Paper Is Good … Pass It On

I nearly dropped my spoon into my fibery breakfast cereal last Sunday, because as I was reading the  paper, I noticed a a full page ad that read in part…

“It’s Easier to Learn on Paper”

Seems a Paper Company – called Domtar, has been taking out full page ads in the New York Times Magazine, among others, to tell the world – words go better with paper.

I was reading about the virtues of paper, in a paper, printed on paper. A paper trifecta.

Another of their claims: Reading on Paper is 10-30% faster than reading online, plus reviewing notes and highlights is significantly more effective.

Now I don’t know if any of that stuff is really true.  Or if it is the dying gasp of a dying medium.

Speaking of dying, did the guys who made papyrus tell the authors of the Dead Sea Scrolls that the scrolls would be an easier read if read on their vegetable based medium rather than the animal medium of parchment?

I remember way back when I was a kid growing up Brooklyn, and my teachers at P.S. 241 put our class on the subway for a class trip to visit the Gray Lady herself. That was when she still printed on West 43rd Street (and you wondered why it’s called Times Square – duh!).

And they gave us a tour and showed us the whole process – from the city room to the banks of men typing the stories on gargantuan machines that molded type out of lead – to the printing presses to the trucks.

Anyhow, I wonder whether the Linotype Operators union was telling its people then…words go better with lead?

Now people actually have to remind us – Paper is Good??

The point is I love paper.  I love to hold it, fold it, read from it, make airplanes and spitballs with it and most of all, possess and be surrounded by stuff like books that are actually made from it.  I love letters, and posters and all manner of things printed on it.

But if it easier and cheaper to distribute electronically… that is the way the cookie will crumble.

Paper won’t disappear overnight, Brother Gregory.

Computers were supposed to have rendered workplaces into efficient paperless knowledge exchange markets. But there have not been significant reductions in our use of paper.

Instead, the decline will be gradual.
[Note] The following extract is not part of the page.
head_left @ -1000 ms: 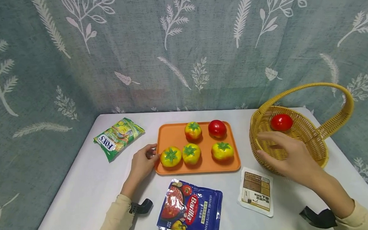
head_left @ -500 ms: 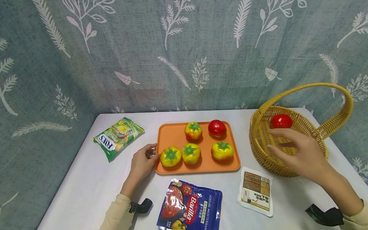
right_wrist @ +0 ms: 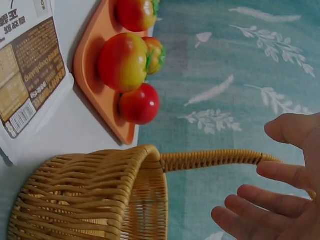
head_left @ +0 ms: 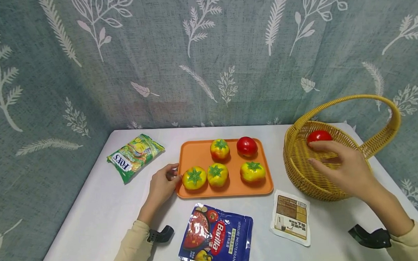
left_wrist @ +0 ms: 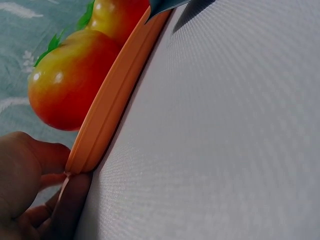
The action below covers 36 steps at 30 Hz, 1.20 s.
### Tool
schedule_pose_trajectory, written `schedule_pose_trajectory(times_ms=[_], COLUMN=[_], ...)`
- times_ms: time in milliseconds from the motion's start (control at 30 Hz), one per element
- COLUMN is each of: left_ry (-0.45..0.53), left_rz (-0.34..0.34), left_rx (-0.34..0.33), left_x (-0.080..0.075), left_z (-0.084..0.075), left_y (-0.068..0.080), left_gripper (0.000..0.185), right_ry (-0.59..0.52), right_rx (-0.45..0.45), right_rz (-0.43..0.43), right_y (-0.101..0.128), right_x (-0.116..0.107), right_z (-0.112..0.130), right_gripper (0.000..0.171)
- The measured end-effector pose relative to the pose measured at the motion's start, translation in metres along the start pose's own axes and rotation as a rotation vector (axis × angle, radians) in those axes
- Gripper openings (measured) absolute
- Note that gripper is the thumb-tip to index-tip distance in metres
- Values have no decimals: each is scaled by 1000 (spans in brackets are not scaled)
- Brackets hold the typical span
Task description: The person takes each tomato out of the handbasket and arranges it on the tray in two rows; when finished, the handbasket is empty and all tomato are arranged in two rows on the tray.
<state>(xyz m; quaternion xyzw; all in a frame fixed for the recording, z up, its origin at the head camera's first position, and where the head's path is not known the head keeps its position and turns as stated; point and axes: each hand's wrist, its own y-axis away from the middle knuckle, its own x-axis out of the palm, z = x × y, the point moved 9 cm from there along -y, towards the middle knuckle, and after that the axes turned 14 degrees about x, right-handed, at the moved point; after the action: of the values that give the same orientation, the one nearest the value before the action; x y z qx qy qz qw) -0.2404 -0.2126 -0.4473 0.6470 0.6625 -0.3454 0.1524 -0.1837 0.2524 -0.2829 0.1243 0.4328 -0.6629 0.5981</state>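
Observation:
My left hand (head_left: 162,183) pinches the left edge of an orange tray (head_left: 194,152); in the left wrist view its thumb and fingers close on the tray's corner. On the tray sit a red tomato (head_left: 247,146) and several yellow-red ones with green leafy tops, among them a front-left tomato (head_left: 194,178). My right hand (head_left: 346,168) hovers over a wicker basket (head_left: 300,177), fingers spread and holding nothing, as the right wrist view also shows. Inside the basket lies another red tomato (head_left: 319,136), its lower side partly covered by the right hand.
A green Fox's candy bag (head_left: 135,157) lies at the back left. In front of the tray is a blue Barilla pouch (head_left: 216,236), with a white-and-brown packet (head_left: 290,218) to its right. The basket's tall handle (head_left: 353,98) arches over it. Patterned curtains hang behind.
My right hand has shifted right over the basket, away from its left rim. The left hand and the things on the table have stayed put.

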Motion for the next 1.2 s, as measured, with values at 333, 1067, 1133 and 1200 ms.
schedule_pose_trajectory(times_ms=[333, 1067, 1133, 1200], left_ry=[-5, -7, -5, -5], left_rz=[3, 7, 5, 7], left_rx=[0, 11, 10, 10], left_x=[-2, 0, 0, 1], left_z=[1, -1, -1, -1], left_y=[-2, 1, 0, 0], left_gripper=[41, 41, 41, 41], right_ry=[67, 250, 265, 281], right_rx=[46, 216, 240, 275], right_rz=[34, 109, 125, 151], right_y=[-17, -56, -59, -62], right_x=[-10, -18, -17, -15], right_z=[-6, -50, -54, -60], right_gripper=[42, 49, 51, 54])
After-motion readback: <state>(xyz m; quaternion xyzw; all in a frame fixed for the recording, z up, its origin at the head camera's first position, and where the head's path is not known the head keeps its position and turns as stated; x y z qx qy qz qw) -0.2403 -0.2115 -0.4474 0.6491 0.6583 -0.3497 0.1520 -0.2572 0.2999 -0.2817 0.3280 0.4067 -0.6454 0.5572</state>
Virtually unnoticeable.

Just as each of the generations born since the 1990′s are digital natives… there will be eventually be paperless natives… and further down the evolutionary ladder (did I say down, I think I meant up?) someone will find the nano-fiber optic fabric, or the 3D printing and fabricated thing or the medium not net invented that will render the glowing screen obsolete.

But for the meantime, I too, think paper is good.

Alex Epstein is currently SVP of Production, Programming and Editorial at ReachMD – a medical information and education service that includes XM160 – the only nation-wide broadcast channel for medical professionals. A graduate of Bennington College and the Yale School of Management, Alex got his start in broadcast TV and radio in Fairbanks, Alaska. His experience includes 10 years in LA writing and producing broadcast and syndicated TV for a variety of high profile outlets. He transitioned to creating corporate, association and educational content and messaging in all its evolving forms after moving to Chicago. His personal blog is Viewser – digital streams of consciousness, where this post first appeared.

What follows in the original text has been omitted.